Eddie didn’t laugh. Didn’t argue. Didn’t dismiss him. He studied Buck’s trembling hands, then placed a steady palm on his shoulder.

 

“Okay,” Eddie said softly. 

 

“Tell me everything.”

 

Buck did. Eddie listened. And for the first time in twenty-seven loops, Buck felt the crushing isolation loosen.

 

Even if the day would reset again.

 

***

 

Buck tried to change the outcome. He avoided the station entirely. The loop dragged him back anyway. He called out sick. Bobby showed up at his door in the same clothes, delivering the exact same lecture.

 

He skipped the call. The universe forced him there. Nothing he did prevented the reset.

 

But in all that frustration, clarity began to seep in—soft, subtle, unavoidable.

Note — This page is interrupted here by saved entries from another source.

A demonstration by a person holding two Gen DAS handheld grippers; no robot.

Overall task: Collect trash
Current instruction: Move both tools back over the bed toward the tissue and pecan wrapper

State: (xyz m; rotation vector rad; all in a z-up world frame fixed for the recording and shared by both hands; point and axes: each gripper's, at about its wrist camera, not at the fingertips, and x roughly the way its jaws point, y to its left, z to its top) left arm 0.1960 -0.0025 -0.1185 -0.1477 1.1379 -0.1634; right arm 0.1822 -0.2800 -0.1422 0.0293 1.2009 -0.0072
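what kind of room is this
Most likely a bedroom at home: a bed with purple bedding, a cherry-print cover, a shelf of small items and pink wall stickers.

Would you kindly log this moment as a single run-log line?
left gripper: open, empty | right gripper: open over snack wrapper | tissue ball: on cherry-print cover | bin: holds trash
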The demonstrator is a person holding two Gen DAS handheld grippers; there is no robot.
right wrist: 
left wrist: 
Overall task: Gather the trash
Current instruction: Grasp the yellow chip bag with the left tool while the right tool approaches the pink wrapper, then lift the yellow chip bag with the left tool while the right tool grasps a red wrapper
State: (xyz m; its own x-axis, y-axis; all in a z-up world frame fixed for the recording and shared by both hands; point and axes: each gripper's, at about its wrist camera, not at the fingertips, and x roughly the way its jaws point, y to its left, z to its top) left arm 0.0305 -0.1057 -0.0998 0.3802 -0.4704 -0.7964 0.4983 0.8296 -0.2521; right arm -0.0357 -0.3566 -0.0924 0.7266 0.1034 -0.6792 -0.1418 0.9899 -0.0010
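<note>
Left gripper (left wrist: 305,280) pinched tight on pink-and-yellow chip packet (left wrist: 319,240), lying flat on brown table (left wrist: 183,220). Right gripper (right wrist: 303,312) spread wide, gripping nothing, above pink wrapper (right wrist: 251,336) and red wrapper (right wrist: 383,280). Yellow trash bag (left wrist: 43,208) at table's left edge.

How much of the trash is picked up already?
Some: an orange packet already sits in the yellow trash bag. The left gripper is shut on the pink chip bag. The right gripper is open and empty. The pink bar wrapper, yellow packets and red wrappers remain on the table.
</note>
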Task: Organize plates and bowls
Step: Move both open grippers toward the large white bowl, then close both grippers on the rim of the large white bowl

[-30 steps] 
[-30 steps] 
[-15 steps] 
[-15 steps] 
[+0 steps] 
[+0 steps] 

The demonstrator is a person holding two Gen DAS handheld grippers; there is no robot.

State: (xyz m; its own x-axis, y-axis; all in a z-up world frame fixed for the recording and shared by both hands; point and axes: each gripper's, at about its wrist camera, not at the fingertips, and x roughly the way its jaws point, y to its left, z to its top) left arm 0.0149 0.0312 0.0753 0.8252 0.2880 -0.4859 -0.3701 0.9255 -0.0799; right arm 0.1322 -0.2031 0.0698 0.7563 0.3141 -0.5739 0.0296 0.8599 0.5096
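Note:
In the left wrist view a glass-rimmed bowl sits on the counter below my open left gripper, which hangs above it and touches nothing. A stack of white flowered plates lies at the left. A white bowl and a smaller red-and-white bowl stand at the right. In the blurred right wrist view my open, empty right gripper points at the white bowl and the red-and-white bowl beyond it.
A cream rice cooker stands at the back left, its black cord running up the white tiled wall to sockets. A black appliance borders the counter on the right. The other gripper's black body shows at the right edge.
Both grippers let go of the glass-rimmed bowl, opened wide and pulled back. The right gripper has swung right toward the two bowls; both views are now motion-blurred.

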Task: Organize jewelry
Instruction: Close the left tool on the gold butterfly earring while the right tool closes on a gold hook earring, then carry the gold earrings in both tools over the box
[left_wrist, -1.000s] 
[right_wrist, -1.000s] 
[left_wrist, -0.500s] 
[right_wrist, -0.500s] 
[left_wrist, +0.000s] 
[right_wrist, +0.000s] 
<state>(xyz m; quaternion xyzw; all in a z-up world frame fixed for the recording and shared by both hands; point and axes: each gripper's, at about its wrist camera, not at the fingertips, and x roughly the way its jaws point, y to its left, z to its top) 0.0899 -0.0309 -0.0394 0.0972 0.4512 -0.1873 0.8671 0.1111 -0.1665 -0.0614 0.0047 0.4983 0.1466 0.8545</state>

Why Eddie was always the one he looked for when he panicked. Why Eddie’s voice grounded him faster than anyone else’s. Why Eddie’s concern carved warmth into his ribs instead of embarrassment.

 

In the normal timeline, Buck could drown those feelings in noise. In the loop? He had no distractions. No escape. No future to hide in. All he had was Eddie. And the more loops passed, the more undeniable the truth became.

 

He was in love with Eddie.

 

***

 

One night, instead of going home to dread the reset, Buck drove to Eddie’s house. Christopher answered the door, eyes bright. 

 

“Buck!”

 

Warmth spread through Buck’s chest, so sudden it almost hurt. 

 

“Hey, buddy.”

 

Eddie appeared behind Christopher, surprised. 

 

“It’s… Thursday.”

 

Buck offered a weak smile. 

 

“I just wanted to see you guys.”

 

Eddie studied him for a moment, then nodded. 

 

“Come on. Stay for dinner.”

 

Dinner was simple: chicken, vegetables, and Christopher telling them about a school project. Eddie teased Buck for over-seasoning when he helped in the kitchen. Buck didn’t mind. Eddie smiling at him was worth any amount of teasing.

 

After dinner, Christopher fell asleep on Buck’s shoulder while watching a movie. Eddie draped a blanket over them both.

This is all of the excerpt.